The physical and mental demands and work environment described here are representative of those that must be met by an employee to successfully perform the essential functions of the job. Reasonable accommodations may be made to enable individuals with disabilities to perform essential functions .

While Performing The Duties The Employee Is

Constantly required to sit, and to reach to use computers and other office equipment

Constantly stand for extended periods of time, up to four hours/time

Frequently required to lift up to 40 pounds

Constantly required to view objects at close and distant ranges with hand and eye coordination

Frequently Required To Communicate With Others

Note: For the purpose of this summary, occasionally it is used to represent up to 1/3 of the time given to the workday; frequently represents 1/3 to 2/3 of the time and constantly represents 2/3 or more of the time.
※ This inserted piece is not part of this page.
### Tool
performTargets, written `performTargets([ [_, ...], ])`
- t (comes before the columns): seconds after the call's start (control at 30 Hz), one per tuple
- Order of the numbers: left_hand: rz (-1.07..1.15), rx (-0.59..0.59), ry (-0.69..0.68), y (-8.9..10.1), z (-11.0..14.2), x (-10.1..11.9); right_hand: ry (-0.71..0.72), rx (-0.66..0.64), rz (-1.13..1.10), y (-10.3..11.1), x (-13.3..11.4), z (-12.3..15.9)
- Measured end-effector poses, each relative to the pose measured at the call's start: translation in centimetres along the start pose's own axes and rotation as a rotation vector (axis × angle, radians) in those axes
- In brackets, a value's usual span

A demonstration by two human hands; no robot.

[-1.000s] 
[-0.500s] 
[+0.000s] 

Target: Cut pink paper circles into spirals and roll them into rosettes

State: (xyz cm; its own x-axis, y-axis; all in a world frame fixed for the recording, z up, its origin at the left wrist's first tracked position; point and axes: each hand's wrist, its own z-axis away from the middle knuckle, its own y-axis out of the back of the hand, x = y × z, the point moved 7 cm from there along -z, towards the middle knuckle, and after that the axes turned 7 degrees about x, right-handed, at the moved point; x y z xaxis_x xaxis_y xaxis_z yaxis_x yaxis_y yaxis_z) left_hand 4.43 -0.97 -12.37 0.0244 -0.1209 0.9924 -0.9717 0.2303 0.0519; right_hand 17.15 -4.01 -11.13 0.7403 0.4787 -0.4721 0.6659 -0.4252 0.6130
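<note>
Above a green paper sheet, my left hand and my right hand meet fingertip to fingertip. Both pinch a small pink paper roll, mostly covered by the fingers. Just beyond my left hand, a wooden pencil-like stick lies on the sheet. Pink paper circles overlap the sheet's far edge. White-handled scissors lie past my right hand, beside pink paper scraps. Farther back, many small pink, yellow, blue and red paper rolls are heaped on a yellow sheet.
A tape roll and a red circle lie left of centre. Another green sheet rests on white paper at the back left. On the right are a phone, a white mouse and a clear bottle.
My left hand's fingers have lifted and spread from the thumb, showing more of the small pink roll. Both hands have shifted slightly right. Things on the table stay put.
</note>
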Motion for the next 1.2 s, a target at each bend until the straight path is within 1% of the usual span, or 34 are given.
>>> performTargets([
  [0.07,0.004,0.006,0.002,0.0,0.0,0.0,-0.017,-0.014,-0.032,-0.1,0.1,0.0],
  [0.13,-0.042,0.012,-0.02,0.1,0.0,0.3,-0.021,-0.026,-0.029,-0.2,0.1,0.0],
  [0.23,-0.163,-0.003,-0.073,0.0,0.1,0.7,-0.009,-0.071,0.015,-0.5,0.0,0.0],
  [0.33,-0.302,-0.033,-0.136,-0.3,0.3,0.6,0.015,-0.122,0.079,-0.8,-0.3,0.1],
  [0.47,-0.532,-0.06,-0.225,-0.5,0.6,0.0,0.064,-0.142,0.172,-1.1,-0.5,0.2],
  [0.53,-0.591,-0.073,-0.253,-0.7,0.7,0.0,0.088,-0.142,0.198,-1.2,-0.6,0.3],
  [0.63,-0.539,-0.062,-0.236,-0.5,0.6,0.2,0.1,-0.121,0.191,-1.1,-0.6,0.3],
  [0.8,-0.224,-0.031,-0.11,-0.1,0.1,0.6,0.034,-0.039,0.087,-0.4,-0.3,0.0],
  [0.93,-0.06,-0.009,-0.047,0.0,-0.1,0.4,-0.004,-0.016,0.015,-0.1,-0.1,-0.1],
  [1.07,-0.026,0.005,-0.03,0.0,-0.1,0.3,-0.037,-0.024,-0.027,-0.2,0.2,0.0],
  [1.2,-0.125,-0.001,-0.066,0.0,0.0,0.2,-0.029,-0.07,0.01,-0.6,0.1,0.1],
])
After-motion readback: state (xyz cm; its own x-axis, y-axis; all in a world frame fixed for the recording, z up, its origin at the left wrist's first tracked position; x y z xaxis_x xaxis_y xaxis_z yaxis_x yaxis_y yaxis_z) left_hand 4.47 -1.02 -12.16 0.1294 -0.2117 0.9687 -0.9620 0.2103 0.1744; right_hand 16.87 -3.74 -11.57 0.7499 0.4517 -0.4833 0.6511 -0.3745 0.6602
Special Working Conditions

Must be able to work occasional weekends, nights, and/or holidays as required/necessary.

May be exposed to infectious diseases transmitted through human blood

This role routinely uses standard office equipment such as computers, phones, photocopiers, filing cabinets and fax machines. Seating is mixed and includes open space seating, cubicle, and office space.

Disclaimer

The above information in this description is intended to describe the general nature and level of work performed. It does not contain nor is it intended to be interpreted as a comprehensive inventory of all duties, responsibilities and qualifications required of employees assigned to this job. Duties, responsibilities, and activities may change at any time with or without notice.